WHAT THE EXERCISE ASKS: The lines wanted are those in the data below that include "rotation".

DATA LISTING:
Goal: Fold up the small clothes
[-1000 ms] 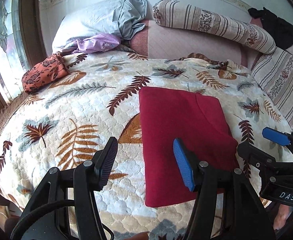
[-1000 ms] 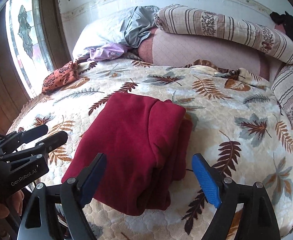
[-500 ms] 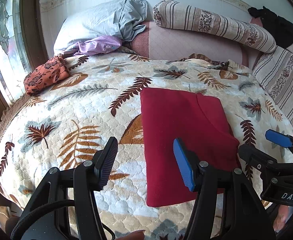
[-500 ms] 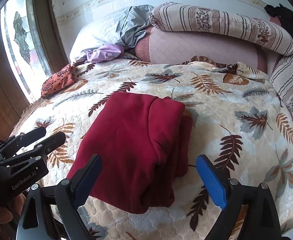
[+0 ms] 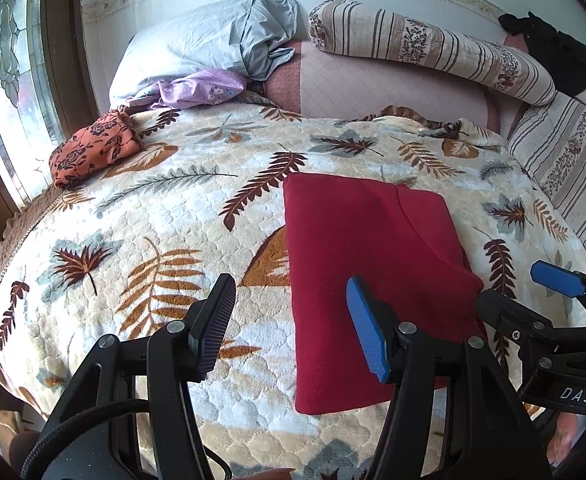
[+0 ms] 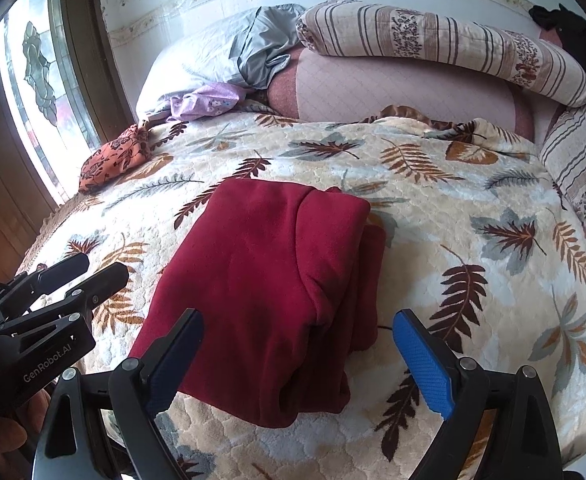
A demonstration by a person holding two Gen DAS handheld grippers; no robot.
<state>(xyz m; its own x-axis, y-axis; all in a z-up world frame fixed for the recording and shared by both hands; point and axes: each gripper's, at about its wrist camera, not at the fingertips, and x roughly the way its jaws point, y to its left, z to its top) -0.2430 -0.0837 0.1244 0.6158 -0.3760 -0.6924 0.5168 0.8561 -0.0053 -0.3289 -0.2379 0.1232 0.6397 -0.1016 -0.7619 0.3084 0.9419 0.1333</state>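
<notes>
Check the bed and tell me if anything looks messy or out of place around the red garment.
The red garment lies folded on the leaf-print blanket, but its right side is uneven: layers stick out past the top fold. An orange floral cloth sits by the window edge, and a purple one lies crumpled against the pillow.

Black skeletal tongs (image 5: 289, 328) with silver screws, one navy ribbed pad, one bright blue; black cable looped beneath. White "GenRobot.AI" and "DAS" lettering.
</notes>
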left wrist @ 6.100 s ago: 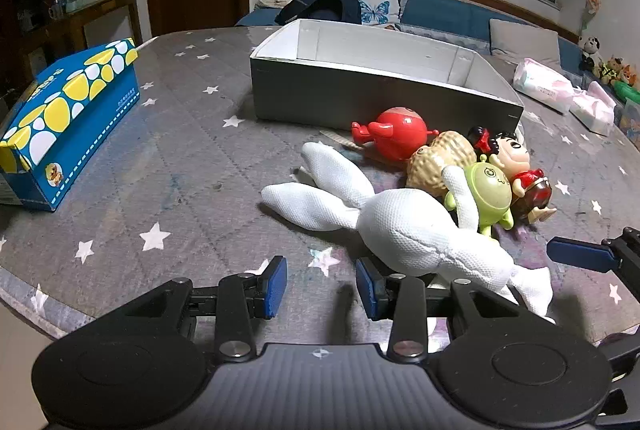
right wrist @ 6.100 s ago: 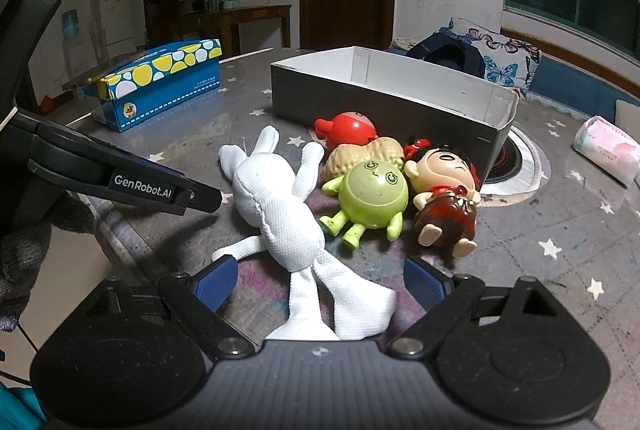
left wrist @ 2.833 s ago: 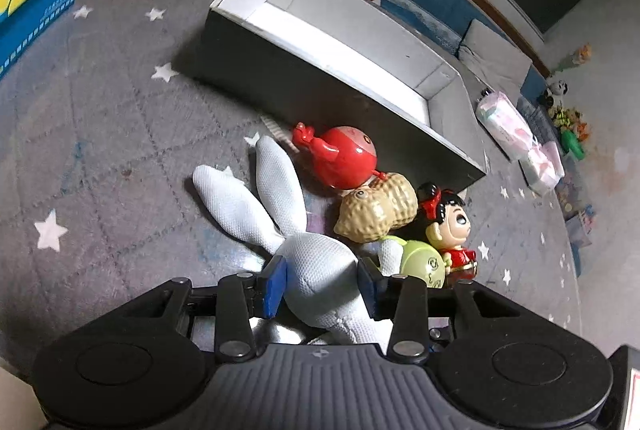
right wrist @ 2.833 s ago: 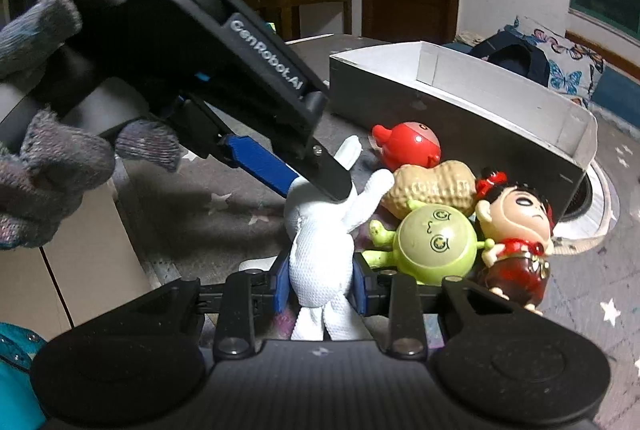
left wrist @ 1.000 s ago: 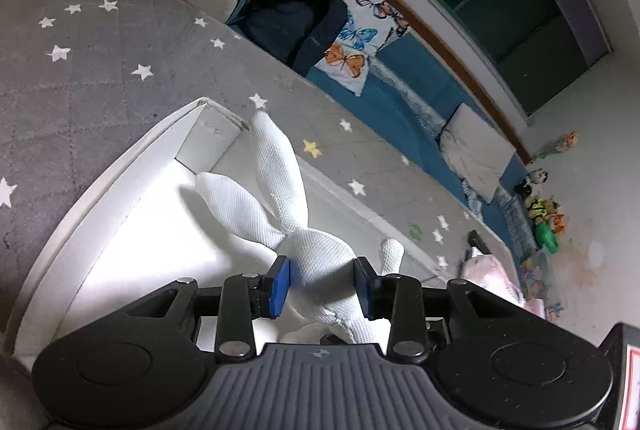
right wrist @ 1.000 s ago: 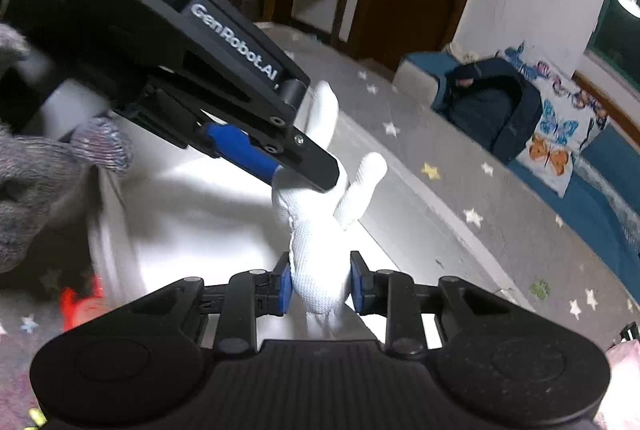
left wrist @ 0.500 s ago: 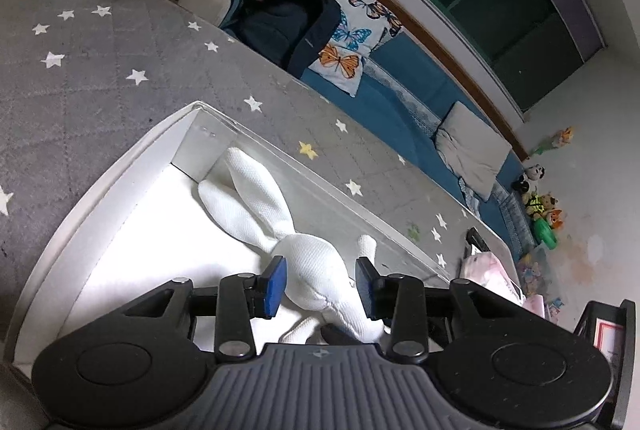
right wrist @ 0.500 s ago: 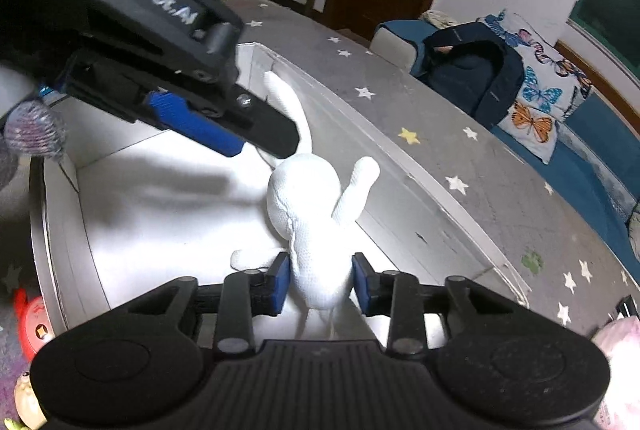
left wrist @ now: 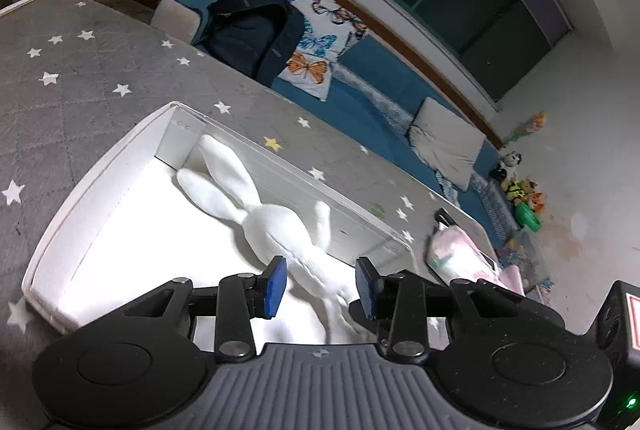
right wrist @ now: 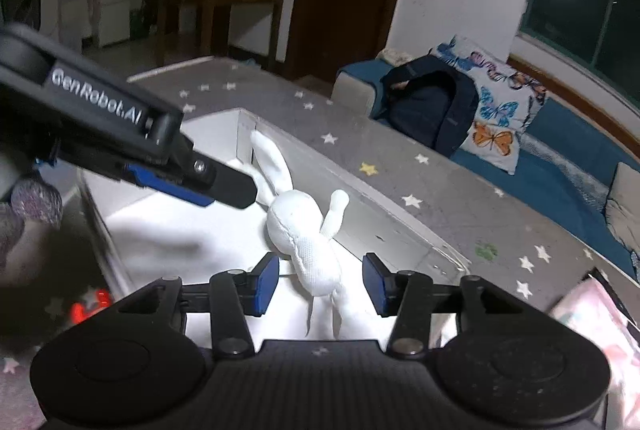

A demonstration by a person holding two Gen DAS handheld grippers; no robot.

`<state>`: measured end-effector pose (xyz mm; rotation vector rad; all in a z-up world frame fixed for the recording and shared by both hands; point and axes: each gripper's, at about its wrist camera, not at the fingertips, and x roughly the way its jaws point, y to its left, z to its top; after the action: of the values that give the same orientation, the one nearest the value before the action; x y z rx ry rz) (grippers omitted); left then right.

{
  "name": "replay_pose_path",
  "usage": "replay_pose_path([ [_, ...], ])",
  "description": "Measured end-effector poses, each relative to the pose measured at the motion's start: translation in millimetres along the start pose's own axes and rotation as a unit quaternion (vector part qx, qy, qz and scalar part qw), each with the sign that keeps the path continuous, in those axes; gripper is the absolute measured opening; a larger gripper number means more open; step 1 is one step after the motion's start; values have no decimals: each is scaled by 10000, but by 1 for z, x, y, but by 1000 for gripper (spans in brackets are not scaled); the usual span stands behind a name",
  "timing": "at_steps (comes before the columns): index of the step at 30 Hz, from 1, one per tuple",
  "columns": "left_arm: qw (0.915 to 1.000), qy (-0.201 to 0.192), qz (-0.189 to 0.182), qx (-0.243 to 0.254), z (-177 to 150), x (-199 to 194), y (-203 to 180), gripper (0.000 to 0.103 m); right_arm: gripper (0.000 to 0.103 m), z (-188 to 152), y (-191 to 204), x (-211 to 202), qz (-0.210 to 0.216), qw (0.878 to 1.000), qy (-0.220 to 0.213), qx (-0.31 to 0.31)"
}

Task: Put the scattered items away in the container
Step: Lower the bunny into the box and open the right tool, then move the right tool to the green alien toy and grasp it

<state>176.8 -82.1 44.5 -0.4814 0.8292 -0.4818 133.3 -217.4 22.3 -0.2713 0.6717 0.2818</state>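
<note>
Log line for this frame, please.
white plush rabbit: lying inside white box | left claw: open, astride it | right claw: open, astride it

"GenRobot.AI" in white on left gripper [right wrist: 192,186] arm, right wrist view. Red label at left view's right edge: unreadable.

One box, one rabbit, two tools.
One white plush rabbit [left wrist: 276,226] in the one white box [left wrist: 92,166]; two tools, left tool [left wrist: 321,286] and right tool [right wrist: 322,284]; one red toy [right wrist: 86,304] beside the box; one pink packet [left wrist: 460,254]; one dark backpack [left wrist: 252,34]; one butterfly pillow [left wrist: 316,42].
</note>
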Motion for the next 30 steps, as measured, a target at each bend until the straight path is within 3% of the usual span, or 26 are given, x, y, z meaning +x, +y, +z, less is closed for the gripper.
replay_pose_path([
  [7,9997,18,-164,154,-27,-29,-9,40,48,-17,10,-54,0,9989,-440,160],
  [13,9995,35,-246,203,-50,-53,-10,40,49,-40,26,-85,113,9985,-510,132],
  [30,9964,682,-338,386,-119,-85,5,40,55,-102,88,-107,823,9965,-113,-63],
])
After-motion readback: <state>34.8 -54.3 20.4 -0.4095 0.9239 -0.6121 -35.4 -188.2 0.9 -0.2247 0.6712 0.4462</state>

EXERCISE RESPONSE:
`<state>`: measured end-effector pose (xyz mm; rotation vector rad; all in a z-up world frame fixed for the recording and shared by both hands; point and axes: each gripper's, at about its wrist camera, not at the fingertips, and x roughly the way its jaws point, y to its left, z to its top; after the action: of the values that give the same orientation, the one nearest the value before the action; x y z rx ry rz) (grippers omitted); left then right.
  "description": "Measured end-effector poses, each relative to the pose measured at the motion's start: translation in millimetres along the start pose's own axes and rotation as a unit quaternion (vector part qx, qy, qz and scalar part qw), each with the sign that keeps the path continuous, in those axes; gripper is the absolute measured opening; a larger gripper number means more open; step 1 is one step after the motion's start; values have no decimals: each is scaled by 10000, but by 1 for z, x, y, but by 1000 for gripper (spans in brackets are not scaled); the usual span stands behind a name",

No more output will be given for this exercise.